Typically, when Paul Wood and I would cross the M62, we would be gearing up to knock the fuck out of each other. I’ve faced this fella many times over 2012 and 2013. Some of these encounters have taken place at Old Trafford and Wembley Stadium. We’ve gone to battle on some of the biggest occasions we have both ever known; with deafening noise from the crowds and body-tingling twists where games are turned on their head.

PICTURE BY ALEX WHITEHEAD/SWPIX.COM

PICTURE BY ALEX WHITEHEAD/SWPIX.COM

Today we find a middle ground at Birch services. Not to tackle or try to knock each other on their backsides, but to talk. To talk with a purpose and to make a difference. Just by being in Paul’s presence, I could sense a real passion for what we were going to talk about. He stands about six foot four and is built like a bull with varying tattoos covering a vast canvas of body. A guy with this many tattoos has a story, that’s what I’ve learnt. But a lot of the time, the story is hiding in plain sight. The images make up a collage which is hard to depict. Paul’s story, told with holding nothing back, is imperative. It’s essential to make the dints in that barrier of talking about depression, go substantially deeper.

I released my article, The Dark Side of Sport, last month, which delves into the troubles I have experienced over the last few years. In response to that, a lot of people got in touch with me, all positive, with a message from Paul standing out in particular. It was the sort of note that made me happy that I’d stuck to my guns and written the piece. He sent me his number and we were on the phone for just shy of an hour that same night.

Paul is a ‘proper’ Lancashire lad, the kind where the accent draws out “looking” and “booking” to “looookin’” and “booookin’”. He’s a very likable guy and you get the feeling that he would do anything for anyone, especially after he shifted his thinking in the last few years. Despite being a Strength and Conditioning Coach at Leigh Centurions, Paul and me were more interested in a book which had shaped the way he looked at the world; The Power of Now by Eckhart Tolle, illuminated in large font on his cracked iPhone screen.
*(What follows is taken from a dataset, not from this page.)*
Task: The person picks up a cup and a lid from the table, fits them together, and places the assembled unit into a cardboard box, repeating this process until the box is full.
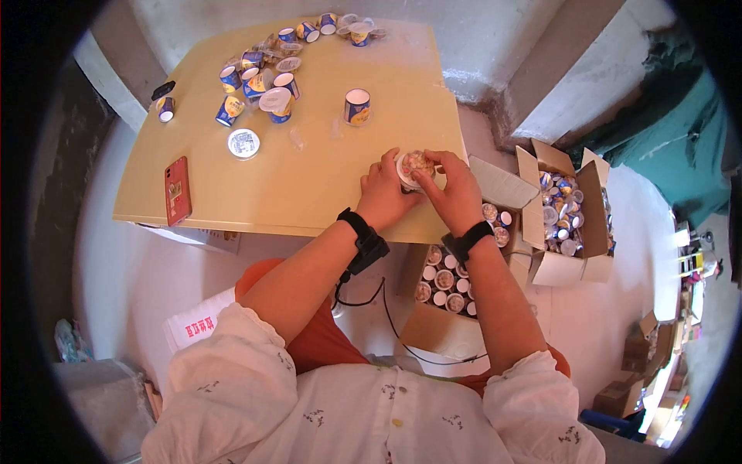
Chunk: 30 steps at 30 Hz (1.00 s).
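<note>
A small cup with pinkish, lumpy contents showing at its top is held between my hands over the table's right front part. My left hand wraps round its left side. From the right, my right hand grips the rim, thumb and fingers closed on the edge. Whether a clear lid sits on it is hard to make out. Beyond my hands, a blue and yellow paper cup stands upright. Farther left lies a round white tub or lid with dark print on top.
On the yellow table lie a red phone and a pile of blue cups with clear lids. At the right, a carton holds many cups and lids; another carton holds filled cups in rows. A black cable hangs below.
</note>
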Tool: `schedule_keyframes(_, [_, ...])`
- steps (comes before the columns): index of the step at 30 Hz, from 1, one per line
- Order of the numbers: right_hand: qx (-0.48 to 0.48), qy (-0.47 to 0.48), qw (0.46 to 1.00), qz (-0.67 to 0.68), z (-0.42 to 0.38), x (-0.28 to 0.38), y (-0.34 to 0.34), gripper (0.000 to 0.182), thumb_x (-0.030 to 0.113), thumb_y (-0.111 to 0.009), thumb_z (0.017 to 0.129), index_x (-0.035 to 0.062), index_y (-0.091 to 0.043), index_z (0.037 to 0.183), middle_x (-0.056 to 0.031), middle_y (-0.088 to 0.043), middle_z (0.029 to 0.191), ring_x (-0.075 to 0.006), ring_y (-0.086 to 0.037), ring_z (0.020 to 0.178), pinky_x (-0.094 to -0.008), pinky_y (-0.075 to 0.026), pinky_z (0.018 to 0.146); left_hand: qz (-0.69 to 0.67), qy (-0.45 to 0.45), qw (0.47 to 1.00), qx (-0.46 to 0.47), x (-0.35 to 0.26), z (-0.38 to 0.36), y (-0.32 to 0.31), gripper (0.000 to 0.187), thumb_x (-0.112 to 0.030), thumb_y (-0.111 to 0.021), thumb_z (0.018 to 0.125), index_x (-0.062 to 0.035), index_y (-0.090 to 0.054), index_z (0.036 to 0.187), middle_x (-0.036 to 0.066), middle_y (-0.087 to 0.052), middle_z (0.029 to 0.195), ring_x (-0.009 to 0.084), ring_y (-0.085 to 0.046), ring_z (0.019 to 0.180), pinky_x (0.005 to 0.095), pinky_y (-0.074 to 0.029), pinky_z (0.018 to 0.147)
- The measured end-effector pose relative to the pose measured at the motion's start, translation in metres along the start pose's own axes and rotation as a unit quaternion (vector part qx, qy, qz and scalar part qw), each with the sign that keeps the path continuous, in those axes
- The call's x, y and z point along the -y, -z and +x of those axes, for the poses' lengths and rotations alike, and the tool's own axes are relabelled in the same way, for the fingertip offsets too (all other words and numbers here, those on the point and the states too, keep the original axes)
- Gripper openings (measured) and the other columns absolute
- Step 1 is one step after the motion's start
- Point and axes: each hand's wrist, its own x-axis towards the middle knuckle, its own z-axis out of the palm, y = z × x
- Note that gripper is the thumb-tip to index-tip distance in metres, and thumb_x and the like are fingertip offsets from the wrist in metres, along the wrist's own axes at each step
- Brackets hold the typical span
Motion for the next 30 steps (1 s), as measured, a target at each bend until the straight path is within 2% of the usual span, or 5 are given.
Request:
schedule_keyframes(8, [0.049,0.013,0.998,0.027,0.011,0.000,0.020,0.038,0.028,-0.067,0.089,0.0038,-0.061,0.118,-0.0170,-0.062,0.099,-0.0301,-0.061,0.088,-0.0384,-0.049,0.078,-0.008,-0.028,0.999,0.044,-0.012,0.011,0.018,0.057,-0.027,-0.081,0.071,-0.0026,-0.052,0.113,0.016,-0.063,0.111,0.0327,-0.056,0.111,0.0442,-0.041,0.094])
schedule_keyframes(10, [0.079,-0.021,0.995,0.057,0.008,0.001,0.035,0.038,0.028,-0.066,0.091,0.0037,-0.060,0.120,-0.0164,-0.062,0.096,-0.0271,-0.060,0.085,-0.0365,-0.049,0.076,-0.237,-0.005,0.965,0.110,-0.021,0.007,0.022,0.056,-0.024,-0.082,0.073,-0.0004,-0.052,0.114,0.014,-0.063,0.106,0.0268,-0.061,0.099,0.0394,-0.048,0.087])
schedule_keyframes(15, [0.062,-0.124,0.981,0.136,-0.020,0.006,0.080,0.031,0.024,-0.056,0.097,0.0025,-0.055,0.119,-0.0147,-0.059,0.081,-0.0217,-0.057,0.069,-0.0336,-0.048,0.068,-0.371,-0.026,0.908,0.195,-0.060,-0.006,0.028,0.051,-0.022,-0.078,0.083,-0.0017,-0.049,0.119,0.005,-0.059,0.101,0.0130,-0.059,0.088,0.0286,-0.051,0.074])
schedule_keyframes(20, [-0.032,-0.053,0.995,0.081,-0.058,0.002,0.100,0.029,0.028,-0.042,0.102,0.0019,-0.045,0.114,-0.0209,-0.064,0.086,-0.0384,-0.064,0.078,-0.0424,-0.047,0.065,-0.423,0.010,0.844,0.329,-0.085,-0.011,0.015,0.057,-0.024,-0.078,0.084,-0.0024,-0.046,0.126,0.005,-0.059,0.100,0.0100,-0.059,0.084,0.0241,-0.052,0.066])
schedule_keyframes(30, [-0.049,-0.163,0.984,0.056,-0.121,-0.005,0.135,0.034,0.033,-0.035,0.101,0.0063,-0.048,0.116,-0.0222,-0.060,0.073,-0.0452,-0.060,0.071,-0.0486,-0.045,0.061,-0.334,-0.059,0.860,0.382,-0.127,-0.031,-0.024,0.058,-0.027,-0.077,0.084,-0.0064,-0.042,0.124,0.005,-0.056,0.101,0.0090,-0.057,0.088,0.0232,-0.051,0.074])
After fifteen years without, he now has control over his feelings, he explains. He seems aware and bright-eyed, experienced but not tired, alert to everything he needs to do and needs to be. He seems to have a clear focus after treading deep water for most of his career, although his teammates had no idea.

You have to be a little bit sick or weird to play this game I think.
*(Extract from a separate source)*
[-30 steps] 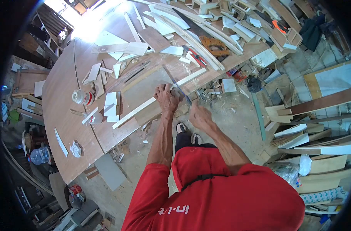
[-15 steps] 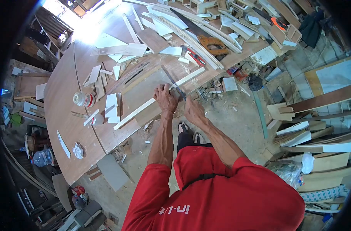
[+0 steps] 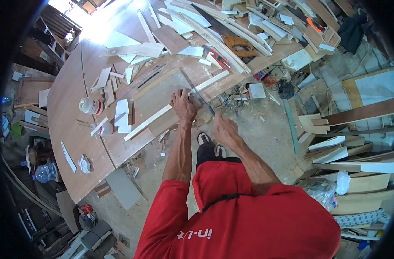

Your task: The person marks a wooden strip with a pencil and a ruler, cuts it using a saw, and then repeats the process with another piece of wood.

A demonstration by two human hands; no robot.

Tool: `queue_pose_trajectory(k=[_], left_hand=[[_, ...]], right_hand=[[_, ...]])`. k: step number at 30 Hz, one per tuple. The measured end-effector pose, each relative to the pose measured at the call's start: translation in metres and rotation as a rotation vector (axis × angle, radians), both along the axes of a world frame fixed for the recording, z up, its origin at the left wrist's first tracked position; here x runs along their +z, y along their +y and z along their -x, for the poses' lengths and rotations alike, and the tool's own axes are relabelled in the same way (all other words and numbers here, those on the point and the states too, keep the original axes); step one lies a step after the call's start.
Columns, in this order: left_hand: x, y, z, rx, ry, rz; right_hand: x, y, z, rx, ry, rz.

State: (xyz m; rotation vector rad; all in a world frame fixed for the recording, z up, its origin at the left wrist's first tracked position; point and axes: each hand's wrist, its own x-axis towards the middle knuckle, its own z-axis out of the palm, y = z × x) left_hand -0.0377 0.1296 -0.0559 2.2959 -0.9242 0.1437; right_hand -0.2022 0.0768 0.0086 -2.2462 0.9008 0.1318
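Observation:
My left hand [image 3: 182, 105] presses down on a pale wooden strip [image 3: 149, 123], its fingers curled over it near the table's front edge. The strip runs slantwise across a flat board, with its far part [image 3: 214, 82] showing beyond the hand. My right hand [image 3: 225, 128] is closed round the near end of a thin saw [image 3: 201, 97]. The narrow blade lies across the strip just right of my left hand, its far tip over the board; the handle is mostly hidden in my fist.
A large handsaw [image 3: 239, 45] with a brown handle and red-handled pliers [image 3: 220, 61] lie among offcuts on the table [image 3: 71, 134]. A white jar [image 3: 90, 105] stands left. Wood scraps litter the floor [image 3: 257, 134], and boards [image 3: 363, 108] lean at the right.
My right hand has drawn the saw back toward my body and slightly right. My left hand stays on the strip; the whole view has shifted a little.

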Motion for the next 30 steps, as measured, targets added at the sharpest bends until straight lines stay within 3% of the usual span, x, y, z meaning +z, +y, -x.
queue_pose_trajectory(k=[5,8,14,20,23,30], left_hand=[[0.001,-0.005,-0.001,0.009,-0.017,0.023],[0.004,-0.004,0.000,0.003,0.000,0.011],[0.003,-0.004,-0.001,0.014,-0.037,-0.012],[0.005,-0.002,-0.001,-0.009,-0.029,-0.015],[0.003,-0.004,0.000,0.013,-0.043,0.005],[0.005,-0.002,0.001,0.004,-0.012,0.020]], right_hand=[[-0.008,-0.015,-0.047,0.001,-0.077,0.050],[0.002,-0.004,-0.009,-0.036,-0.062,0.034],[-0.009,-0.015,-0.048,-0.002,-0.114,0.042],[-0.026,0.004,-0.002,-0.082,-0.142,0.002],[-0.040,-0.007,-0.036,-0.045,-0.255,0.071],[-0.046,0.007,0.002,-0.073,-0.108,0.008]])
I wanted to get a picture of what Paul was like as a young lad. I prompted him to come up with a typical perception of what people would have thought of him.

“He’s a fucking idiot,” was his simple reply. It seems a harsh perception but he was quick to elaborate.

“When I think back now, I was never normal. I could always get involved in something but never finish it off. I would always get bored and move on. I had quite a low self-esteem. I was a massive people pleaser. If someone asked for me to put my hand in the fire, I would just do it.”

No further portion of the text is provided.